** Task description **
Output the data in full. Keep every word exact and exclude the pictures.

** Input data **
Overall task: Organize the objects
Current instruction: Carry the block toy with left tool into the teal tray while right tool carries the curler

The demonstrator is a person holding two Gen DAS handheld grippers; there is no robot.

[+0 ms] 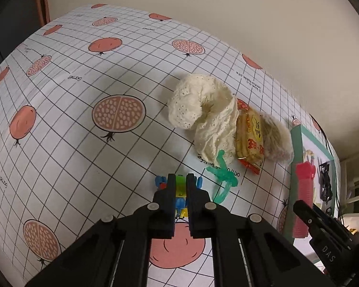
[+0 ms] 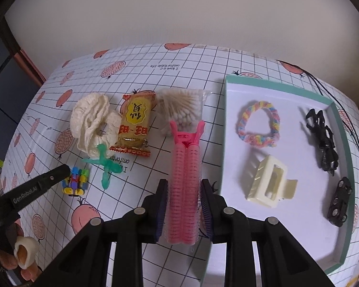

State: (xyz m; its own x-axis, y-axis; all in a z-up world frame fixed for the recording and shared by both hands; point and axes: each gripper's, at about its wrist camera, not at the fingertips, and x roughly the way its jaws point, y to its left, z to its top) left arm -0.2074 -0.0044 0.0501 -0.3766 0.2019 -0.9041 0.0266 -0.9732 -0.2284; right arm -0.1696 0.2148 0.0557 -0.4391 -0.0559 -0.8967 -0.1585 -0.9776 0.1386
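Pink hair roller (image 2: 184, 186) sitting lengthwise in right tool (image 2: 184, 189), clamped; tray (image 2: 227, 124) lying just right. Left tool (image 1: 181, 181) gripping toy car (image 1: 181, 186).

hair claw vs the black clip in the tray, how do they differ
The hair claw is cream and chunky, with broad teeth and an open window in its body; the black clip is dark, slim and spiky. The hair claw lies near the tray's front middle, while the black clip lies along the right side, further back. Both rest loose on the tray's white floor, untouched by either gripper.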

** Completed exercise **
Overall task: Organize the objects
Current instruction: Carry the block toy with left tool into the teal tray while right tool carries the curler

The demonstrator is a person holding two Gen DAS handheld grippers; there is no robot.

[+0 ms] 
[+0 ms] 

State: (xyz m; its own x-axis, y-axis; all in a z-up world frame fixed for the recording and shared by both hands; point and axes: each gripper's, at about its wrist camera, not at the fingertips, and x roughly the way its jaws point, y to its left, z to its top) left arm -0.2074 -0.0044 0.0501 -0.3766 0.2019 -0.9041 0.0266 -0.9732 -0.2284; right arm -0.1696 0.2148 0.0557 -0.4391 -0.0559 -0.8967 -0.1585 -0.9776 0.1386
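Pink hair roller (image 2: 184, 186) sitting lengthwise in right tool (image 2: 184, 189), clamped; tray (image 2: 227, 124) lying just right. Left tool (image 1: 181, 181) gripping toy car (image 1: 181, 186).

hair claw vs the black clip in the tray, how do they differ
The hair claw is cream and chunky, with broad teeth and an open window in its body; the black clip is dark, slim and spiky. The hair claw lies near the tray's front middle, while the black clip lies along the right side, further back. Both rest loose on the tray's white floor, untouched by either gripper.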

No further output is needed for this exercise.